** Opening SUPPLIED MATERIAL block **
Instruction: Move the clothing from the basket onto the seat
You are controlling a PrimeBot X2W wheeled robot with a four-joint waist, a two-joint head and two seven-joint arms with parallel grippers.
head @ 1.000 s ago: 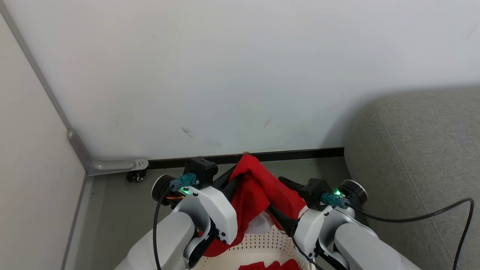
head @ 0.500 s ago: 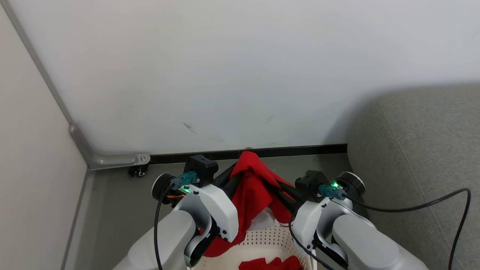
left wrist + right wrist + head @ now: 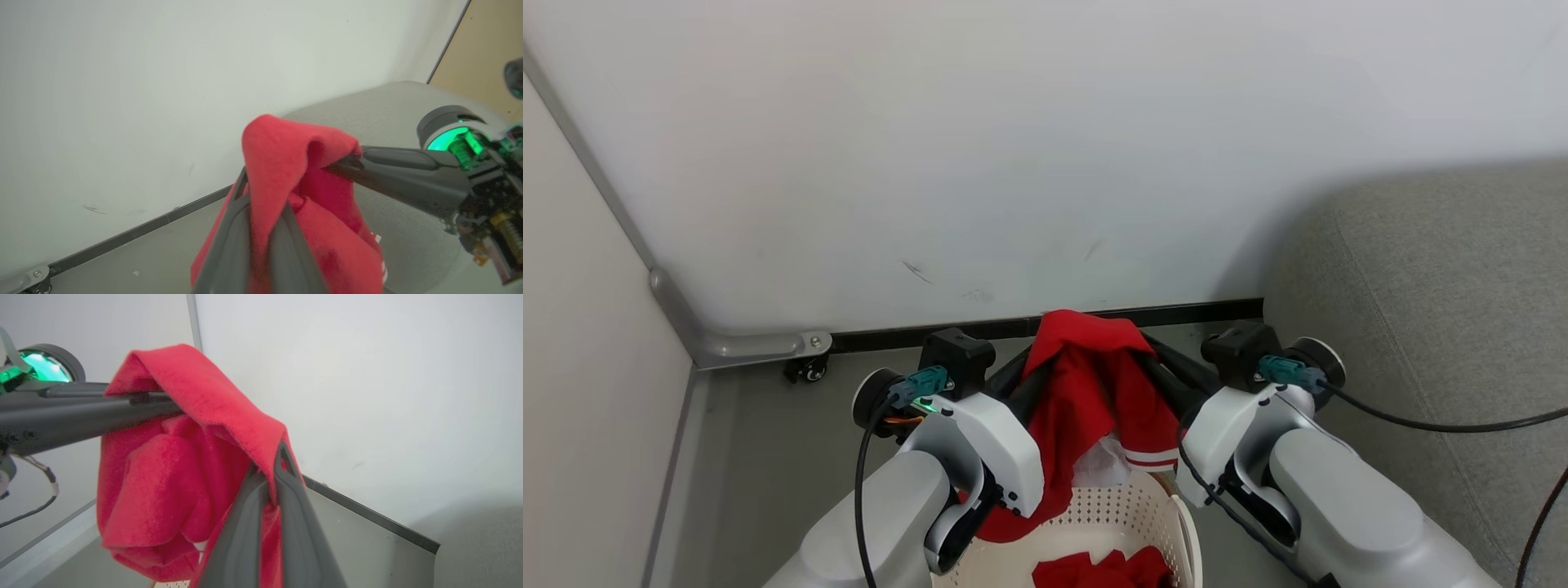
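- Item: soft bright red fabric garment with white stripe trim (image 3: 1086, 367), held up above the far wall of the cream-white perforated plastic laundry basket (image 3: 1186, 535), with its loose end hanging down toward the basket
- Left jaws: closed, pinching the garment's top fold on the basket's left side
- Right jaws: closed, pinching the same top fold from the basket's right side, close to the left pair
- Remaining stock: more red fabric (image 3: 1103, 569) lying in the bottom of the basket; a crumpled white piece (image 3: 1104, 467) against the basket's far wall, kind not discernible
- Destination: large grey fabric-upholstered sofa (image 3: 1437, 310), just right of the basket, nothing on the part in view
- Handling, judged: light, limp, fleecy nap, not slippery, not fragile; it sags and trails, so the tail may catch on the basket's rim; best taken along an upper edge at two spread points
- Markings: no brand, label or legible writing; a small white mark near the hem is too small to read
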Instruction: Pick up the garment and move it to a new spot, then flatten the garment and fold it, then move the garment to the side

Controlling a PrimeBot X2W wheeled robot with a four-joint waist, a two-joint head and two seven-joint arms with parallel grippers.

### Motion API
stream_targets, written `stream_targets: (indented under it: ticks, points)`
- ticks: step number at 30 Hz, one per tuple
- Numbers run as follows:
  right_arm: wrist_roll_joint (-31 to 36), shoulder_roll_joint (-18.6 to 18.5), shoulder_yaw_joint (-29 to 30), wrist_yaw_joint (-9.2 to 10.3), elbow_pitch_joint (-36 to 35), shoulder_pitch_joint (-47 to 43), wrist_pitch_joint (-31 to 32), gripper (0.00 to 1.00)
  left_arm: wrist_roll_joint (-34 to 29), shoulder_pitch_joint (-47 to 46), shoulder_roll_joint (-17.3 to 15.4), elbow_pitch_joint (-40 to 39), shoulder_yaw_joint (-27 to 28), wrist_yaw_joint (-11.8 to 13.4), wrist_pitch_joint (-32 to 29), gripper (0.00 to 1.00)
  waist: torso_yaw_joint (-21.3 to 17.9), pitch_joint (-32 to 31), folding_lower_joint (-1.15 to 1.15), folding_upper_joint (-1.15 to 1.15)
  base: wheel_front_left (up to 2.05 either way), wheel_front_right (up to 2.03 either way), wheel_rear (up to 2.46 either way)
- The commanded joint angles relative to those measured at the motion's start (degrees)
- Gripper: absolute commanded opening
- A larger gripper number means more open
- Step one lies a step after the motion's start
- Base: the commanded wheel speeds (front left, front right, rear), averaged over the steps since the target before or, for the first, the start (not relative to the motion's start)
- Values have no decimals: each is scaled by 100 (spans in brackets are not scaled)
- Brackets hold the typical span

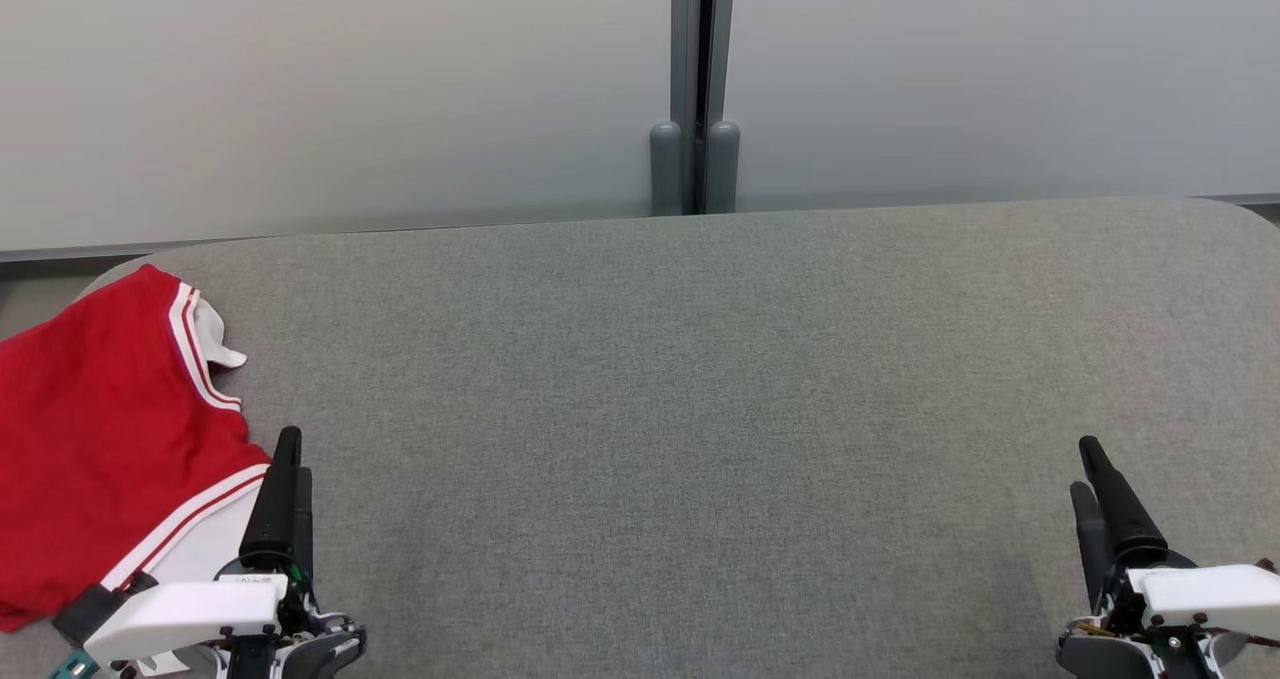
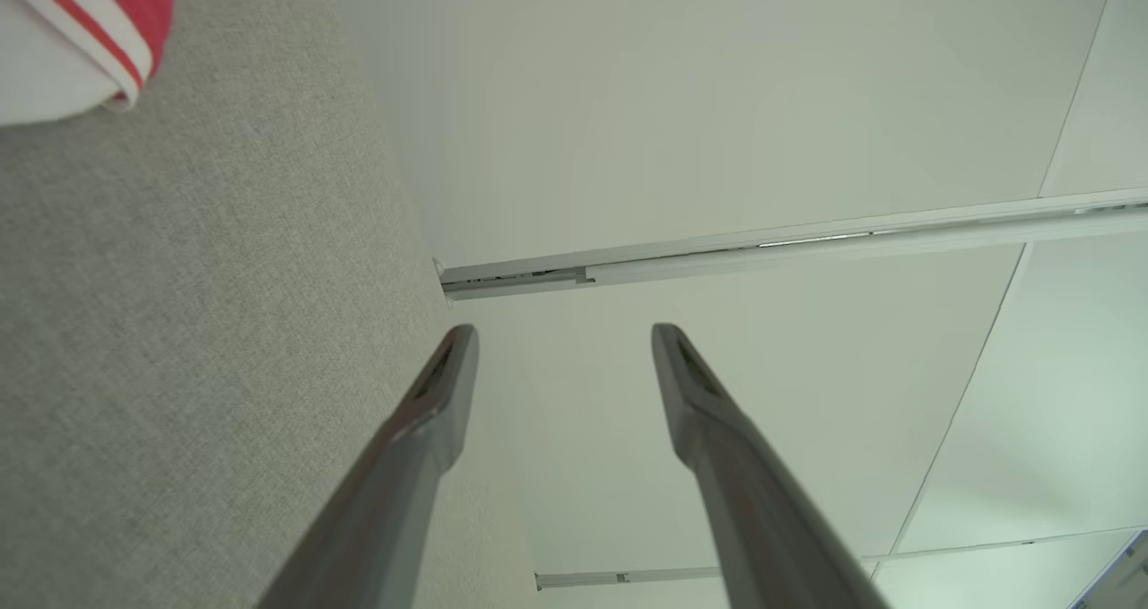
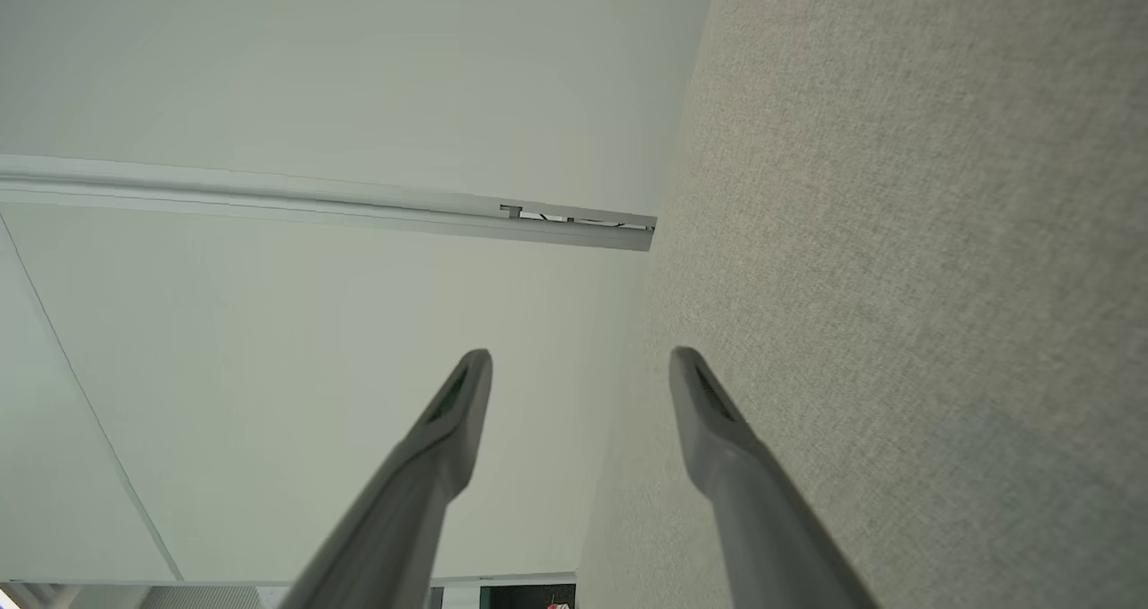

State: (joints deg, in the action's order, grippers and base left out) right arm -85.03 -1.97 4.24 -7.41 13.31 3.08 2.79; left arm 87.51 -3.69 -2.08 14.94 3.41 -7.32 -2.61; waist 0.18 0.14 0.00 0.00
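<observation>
A red garment point(image 1: 100, 439) with white-and-red striped trim lies crumpled at the left end of the grey fabric-covered worktop point(image 1: 700, 409), its white inner side showing at the hem and its left part running out of the head view. The left gripper point(image 1: 288, 459) sits just beside the garment's right hem. Whether it touches the cloth cannot be told. In the left wrist view this gripper point(image 2: 565, 331) has its two dark fingers spread wide with nothing between them, and a corner of the garment point(image 2: 72, 35) lies off to the side. The right gripper point(image 1: 1085, 467) hovers over bare worktop at the far right, well apart from the garment. In its own wrist view, this gripper point(image 3: 581, 355) is likewise spread wide and holds nothing. Pale wall panels point(image 1: 350, 89) stand behind the worktop.
</observation>
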Motion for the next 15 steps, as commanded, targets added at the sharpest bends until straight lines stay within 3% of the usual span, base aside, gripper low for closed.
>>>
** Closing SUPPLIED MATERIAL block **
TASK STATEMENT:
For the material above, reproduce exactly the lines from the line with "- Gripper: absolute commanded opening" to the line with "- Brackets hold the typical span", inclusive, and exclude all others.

RESULT:
- Gripper: absolute commanded opening
- A larger gripper number means more open
- Step one lies a step after the motion's start
- Base: the commanded wheel speeds (front left, front right, rear), averaged over the steps since the target before or, for the first, the start (not relative to the motion's start)
- Values have no decimals: each is scaled by 100 (spans in brackets are not scaled)
- Brackets hold the typical span

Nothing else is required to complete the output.